▸ Task objective: The data that follows is to be copied exactly, with each image removed.

▸ Data provided:
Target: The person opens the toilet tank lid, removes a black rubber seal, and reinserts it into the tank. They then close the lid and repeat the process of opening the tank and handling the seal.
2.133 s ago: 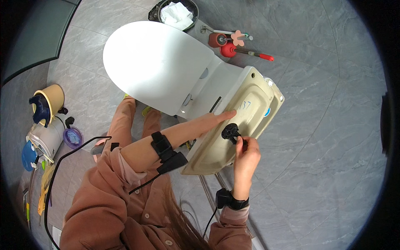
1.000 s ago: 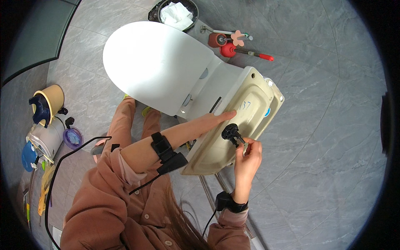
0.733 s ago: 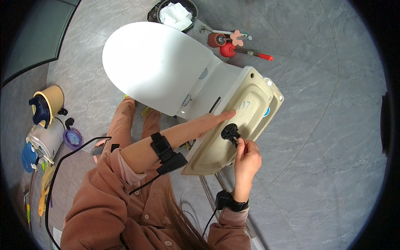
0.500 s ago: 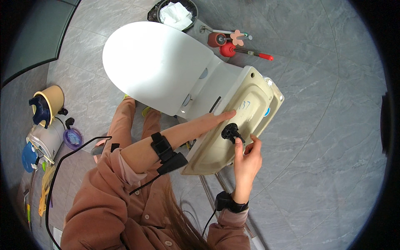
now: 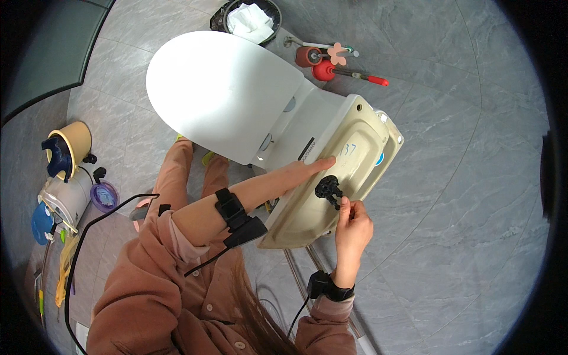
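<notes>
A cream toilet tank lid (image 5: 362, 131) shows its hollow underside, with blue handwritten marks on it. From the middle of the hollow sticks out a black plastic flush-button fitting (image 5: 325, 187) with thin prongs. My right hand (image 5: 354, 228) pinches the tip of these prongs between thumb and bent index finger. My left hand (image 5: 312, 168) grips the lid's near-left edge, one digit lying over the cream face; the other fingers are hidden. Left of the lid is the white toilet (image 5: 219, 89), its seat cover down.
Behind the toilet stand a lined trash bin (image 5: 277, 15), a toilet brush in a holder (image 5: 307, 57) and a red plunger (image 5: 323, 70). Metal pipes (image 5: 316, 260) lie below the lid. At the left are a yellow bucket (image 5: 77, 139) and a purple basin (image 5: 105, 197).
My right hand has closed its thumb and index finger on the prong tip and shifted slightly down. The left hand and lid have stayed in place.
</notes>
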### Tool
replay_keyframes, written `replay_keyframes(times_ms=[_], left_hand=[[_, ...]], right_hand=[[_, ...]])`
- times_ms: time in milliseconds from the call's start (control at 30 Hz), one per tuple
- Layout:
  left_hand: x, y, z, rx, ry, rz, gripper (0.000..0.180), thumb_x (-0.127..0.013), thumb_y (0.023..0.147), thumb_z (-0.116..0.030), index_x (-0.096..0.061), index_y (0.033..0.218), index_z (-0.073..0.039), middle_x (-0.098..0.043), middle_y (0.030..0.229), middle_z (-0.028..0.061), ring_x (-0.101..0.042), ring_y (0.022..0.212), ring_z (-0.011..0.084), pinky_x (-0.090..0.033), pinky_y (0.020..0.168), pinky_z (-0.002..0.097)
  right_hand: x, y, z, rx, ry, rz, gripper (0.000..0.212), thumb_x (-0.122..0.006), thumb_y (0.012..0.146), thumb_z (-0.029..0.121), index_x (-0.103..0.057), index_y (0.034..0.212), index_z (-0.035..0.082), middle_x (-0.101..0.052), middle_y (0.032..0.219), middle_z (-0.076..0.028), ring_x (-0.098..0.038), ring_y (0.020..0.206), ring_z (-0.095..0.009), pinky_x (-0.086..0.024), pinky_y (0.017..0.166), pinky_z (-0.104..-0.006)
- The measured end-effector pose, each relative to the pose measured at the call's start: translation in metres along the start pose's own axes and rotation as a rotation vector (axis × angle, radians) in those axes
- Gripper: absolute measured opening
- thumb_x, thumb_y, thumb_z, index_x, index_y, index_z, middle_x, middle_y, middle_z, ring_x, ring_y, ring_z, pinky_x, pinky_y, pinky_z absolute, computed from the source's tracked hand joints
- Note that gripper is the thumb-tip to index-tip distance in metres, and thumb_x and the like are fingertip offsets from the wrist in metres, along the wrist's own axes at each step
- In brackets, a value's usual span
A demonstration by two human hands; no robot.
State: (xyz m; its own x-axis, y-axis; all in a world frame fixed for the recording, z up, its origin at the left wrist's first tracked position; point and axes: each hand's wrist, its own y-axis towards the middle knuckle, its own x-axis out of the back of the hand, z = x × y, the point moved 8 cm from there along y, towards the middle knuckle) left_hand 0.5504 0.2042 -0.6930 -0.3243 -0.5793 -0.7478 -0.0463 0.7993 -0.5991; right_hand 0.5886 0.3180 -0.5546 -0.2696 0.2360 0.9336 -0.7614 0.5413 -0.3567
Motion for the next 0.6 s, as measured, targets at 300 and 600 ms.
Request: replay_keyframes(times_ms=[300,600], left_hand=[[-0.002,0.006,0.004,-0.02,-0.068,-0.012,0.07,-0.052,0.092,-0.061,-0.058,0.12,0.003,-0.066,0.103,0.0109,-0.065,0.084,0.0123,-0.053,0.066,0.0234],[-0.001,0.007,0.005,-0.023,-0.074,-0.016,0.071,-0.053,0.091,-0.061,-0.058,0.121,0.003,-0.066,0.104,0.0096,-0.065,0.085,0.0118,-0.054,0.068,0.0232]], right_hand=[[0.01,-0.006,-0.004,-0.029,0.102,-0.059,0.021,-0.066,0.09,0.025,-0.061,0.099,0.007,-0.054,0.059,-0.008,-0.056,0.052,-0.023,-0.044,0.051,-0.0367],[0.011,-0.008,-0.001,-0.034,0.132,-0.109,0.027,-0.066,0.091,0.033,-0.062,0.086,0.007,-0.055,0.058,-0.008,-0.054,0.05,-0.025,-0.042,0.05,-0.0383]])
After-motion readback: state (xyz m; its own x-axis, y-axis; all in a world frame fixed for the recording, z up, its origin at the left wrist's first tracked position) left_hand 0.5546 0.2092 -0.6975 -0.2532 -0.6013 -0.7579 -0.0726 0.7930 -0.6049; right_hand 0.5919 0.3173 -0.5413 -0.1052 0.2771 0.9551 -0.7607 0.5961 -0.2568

▸ Completed task:
Target: The person opens the toilet tank lid, removes a black rubber seal, and reinserts it into the tank. They then close the lid and repeat the process of opening the tank and handling the seal.
2.133 s ago: 
1.000 s ago: 
0.733 s ago: 
0.500 s ago: 
now: 
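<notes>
A cream toilet tank lid (image 5: 362, 131) shows its hollow underside, with blue handwritten marks on it. From the middle of the hollow sticks out a black plastic flush-button fitting (image 5: 325, 187) with thin prongs. My right hand (image 5: 354, 228) pinches the tip of these prongs between thumb and bent index finger. My left hand (image 5: 312, 168) grips the lid's near-left edge, one digit lying over the cream face; the other fingers are hidden. Left of the lid is the white toilet (image 5: 219, 89), its seat cover down.
Behind the toilet stand a lined trash bin (image 5: 277, 15), a toilet brush in a holder (image 5: 307, 57) and a red plunger (image 5: 323, 70). Metal pipes (image 5: 316, 260) lie below the lid. At the left are a yellow bucket (image 5: 77, 139) and a purple basin (image 5: 105, 197).
My right hand has closed its thumb and index finger on the prong tip and shifted slightly down. The left hand and lid have stayed in place.
</notes>
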### Tool
replay_keyframes, written `replay_keyframes(times_ms=[_], left_hand=[[_, ...]], right_hand=[[_, ...]])`
- times_ms: time in milliseconds from the call's start (control at 30 Hz), one per tuple
- Layout:
  left_hand: x, y, z, rx, ry, rz, gripper (0.000..0.180), thumb_x (-0.127..0.013), thumb_y (0.023..0.147), thumb_z (-0.116..0.030), index_x (-0.096..0.061), index_y (0.033..0.218), index_z (-0.073..0.039), middle_x (-0.098..0.043), middle_y (0.030..0.229), middle_z (-0.028..0.061), ring_x (-0.101..0.042), ring_y (0.022..0.212), ring_z (-0.011..0.084), pinky_x (-0.090..0.033), pinky_y (0.020..0.168), pinky_z (-0.002..0.097)
  right_hand: x, y, z, rx, ry, rz, gripper (0.000..0.212), thumb_x (-0.122..0.006), thumb_y (0.012..0.146), thumb_z (-0.029..0.121), index_x (-0.103..0.057), index_y (0.034..0.212), index_z (-0.035..0.082), middle_x (-0.101..0.052), middle_y (0.032..0.219), middle_z (-0.076..0.028), ring_x (-0.098..0.038), ring_y (0.020..0.206), ring_z (-0.095..0.009), pinky_x (-0.086..0.024), pinky_y (0.017..0.166), pinky_z (-0.104..-0.006)
- The measured end-effector pose, each relative to the pose measured at the call's start: translation in metres along the start pose's own axes and rotation as a rotation vector (axis × angle, radians) in those axes
- Gripper: absolute measured opening
- thumb_x, thumb_y, thumb_z, index_x, index_y, index_z, middle_x, middle_y, middle_z, ring_x, ring_y, ring_z, pinky_x, pinky_y, pinky_z absolute, computed from the source's tracked hand joints
- Note that gripper is the thumb-tip to index-tip distance in metres, and thumb_x and the like are fingertip offsets from the wrist in metres, along the wrist's own axes at each step
- In brackets, a value's usual span
A demonstration by two human hands; no robot.
State: (xyz m; its own x-axis, y-axis; all in a world frame fixed for the recording, z up, its origin at the left wrist's first tracked position; point and axes: each hand's wrist, its own y-axis towards the middle knuckle, its own x-axis out of the back of the hand, z = x × y, the point moved 8 cm from there along y, towards the middle knuckle) left_hand 0.5504 0.2042 -0.6930 -0.3243 -0.5793 -0.7478 -0.0463 0.7993 -0.5991; right_hand 0.5886 0.3180 -0.5546 -0.2696 0.2360 0.9336 -0.7614 0.5413 -0.3567
Motion for the next 0.6 s, as measured, targets at 300 and 600 ms.
Request: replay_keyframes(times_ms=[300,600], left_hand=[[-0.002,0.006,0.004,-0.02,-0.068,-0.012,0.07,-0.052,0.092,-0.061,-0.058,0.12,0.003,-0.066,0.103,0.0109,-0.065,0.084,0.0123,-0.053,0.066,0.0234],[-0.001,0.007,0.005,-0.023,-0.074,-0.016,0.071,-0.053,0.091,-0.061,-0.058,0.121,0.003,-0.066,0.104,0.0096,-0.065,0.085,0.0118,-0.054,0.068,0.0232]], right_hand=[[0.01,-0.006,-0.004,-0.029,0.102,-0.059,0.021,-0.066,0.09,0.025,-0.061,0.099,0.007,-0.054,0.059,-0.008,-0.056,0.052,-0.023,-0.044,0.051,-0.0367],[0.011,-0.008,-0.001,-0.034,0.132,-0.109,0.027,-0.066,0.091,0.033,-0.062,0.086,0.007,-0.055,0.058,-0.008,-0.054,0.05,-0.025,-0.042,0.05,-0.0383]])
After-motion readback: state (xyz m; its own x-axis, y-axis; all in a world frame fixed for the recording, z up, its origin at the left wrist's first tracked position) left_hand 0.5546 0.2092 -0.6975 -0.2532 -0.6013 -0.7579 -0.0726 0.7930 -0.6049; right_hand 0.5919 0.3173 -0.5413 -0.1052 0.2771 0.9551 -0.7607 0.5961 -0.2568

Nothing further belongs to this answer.